I have recently decided I would like to review my games in order to improve.

I have downloaded many chess apps to my phone, in order to analyse them.

Can anyone recommend the best way to use these kind of tools (be it Stockfish...Komodo, or the The Chess.com computer analysis). Is there a guide anywhere online detailing what everything means/how to get the most from these great tools. ?

Thank you!

SmithyQ

When turned on, these engines will give a numerical value to the position.  A positive number means White is better, negative for Black.  The numbers roughly correspond to material values, so +1 is being up a pawn, +3 being up a piece, etc.  If the score says +0.5, that means White has a small advantage of roughly half a pawn; +0.9 and higher generally means White has an advantage; +1.5 is generally a winning advantage.  The closer the score is to 0, the more even the game is.

For your level, the main advantage of the engine is that it can point out blunders, both yours and your opponent.  Play through a game and notice for where the score jumps suddenly, usually more than 1 point in evaluation.  That means someone blundered something.  Look at what was played in the game, then notice what the engine suggests.  Figure out why the engine line is better (eg, Black allowed White to do a fork, or to do a small combination that leads to a fork, etc).  Sometimes the engine move can be obscure, but most of the time it will simply win material.

Your goal should be to have the engine show you as many blunders in as many games as you can, both your wins and loses.  The more you see this, the more you'll get better pattern recognition; you'll start making fewer blunders yourself and you will see your opponent's blunders faster (and know how to capitalize).  As such, I would suggest ignoring for now and computer suggestion that is less than 1.0 difference in evaluation.

If you go through your games and you just don't understand the computer's suggestion, post it in the game analysis forum and many people will be eager to help.  Try your best to figure it out on your own, though, because that's where real improvement happens.  Good luck.

mgx9600

Just an FYI: sometimes the engine value is in centipawns, so +1 means up 0.01 pawns for white.

 

jemenfoot

Engine after he game may help you to reach a better level - But don't forget using a engine in an unfinished game is cheating

Nordlandia

Just want to mention that SF9 is soon ready for public release. 

Grandma_Rest

jemenfoot wrote:

Engine after he game may help you to reach a better level - But don't forget using a engine in an unfinished game is cheating

I totally agree jemenfoot, I would never cheat, primarily because it defeats the object of what I am trying to do!!! I love this game and just want to get better and better👍

jemenfoot

I totally agree jemenfoot, I would never cheat, primarily because it defeats the object of what I am trying to do!!! I love this game and just want to get better and better👍

I have no doubt about you - but perhaps it may reach some other people 



Lyudmil_Tsvetkov
Nordlandia wrote:

Just want to mention that SF9 is soon ready for public release. 

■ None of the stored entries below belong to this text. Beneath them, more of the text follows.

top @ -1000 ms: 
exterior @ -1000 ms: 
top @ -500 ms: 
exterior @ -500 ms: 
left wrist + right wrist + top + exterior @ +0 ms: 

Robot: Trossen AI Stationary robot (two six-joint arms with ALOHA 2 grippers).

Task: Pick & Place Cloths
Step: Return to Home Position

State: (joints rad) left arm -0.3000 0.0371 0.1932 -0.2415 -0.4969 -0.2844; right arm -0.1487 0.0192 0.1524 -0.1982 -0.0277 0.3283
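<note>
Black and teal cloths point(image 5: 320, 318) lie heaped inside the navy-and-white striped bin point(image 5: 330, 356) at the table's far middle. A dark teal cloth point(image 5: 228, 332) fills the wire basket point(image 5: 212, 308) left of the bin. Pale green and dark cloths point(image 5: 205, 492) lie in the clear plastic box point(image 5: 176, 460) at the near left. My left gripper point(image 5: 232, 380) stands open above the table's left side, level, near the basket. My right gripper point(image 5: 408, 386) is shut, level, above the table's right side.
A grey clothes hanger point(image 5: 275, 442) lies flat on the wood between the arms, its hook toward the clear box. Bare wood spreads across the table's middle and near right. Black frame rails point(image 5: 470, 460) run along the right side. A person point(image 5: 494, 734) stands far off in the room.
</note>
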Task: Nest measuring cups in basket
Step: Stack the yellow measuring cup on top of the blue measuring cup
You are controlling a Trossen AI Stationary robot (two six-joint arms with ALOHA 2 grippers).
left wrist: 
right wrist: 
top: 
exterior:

I have been waiting it for so long.

Tired of beating SF 8. happy.png

SeniorPatzer
SmithyQ wrote:

When turned on, these engines will give a numerical value to the position.  A positive number means White is better, negative for Black.  The numbers roughly correspond to material values, so +1 is being up a pawn, +3 being up a piece, etc.  If the score says +0.5, that means White has a small advantage of roughly half a pawn; +0.9 and higher generally means White has an advantage; +1.5 is generally a winning advantage.  The closer the score is to 0, the more even the game is.

For your level, the main advantage of the engine is that it can point out blunders, both yours and your opponent.  Play through a game and notice for where the score jumps suddenly, usually more than 1 point in evaluation.  That means someone blundered something.  Look at what was played in the game, then notice what the engine suggests.  Figure out why the engine line is better (eg, Black allowed White to do a fork, or to do a small combination that leads to a fork, etc).  Sometimes the engine move can be obscure, but most of the time it will simply win material.

Your goal should be to have the engine show you as many blunders in as many games as you can, both your wins and loses.  The more you see this, the more you'll get better pattern recognition; you'll start making fewer blunders yourself and you will see your opponent's blunders faster (and know how to capitalize).  As such, I would suggest ignoring for now and computer suggestion that is less than 1.0 difference in evaluation.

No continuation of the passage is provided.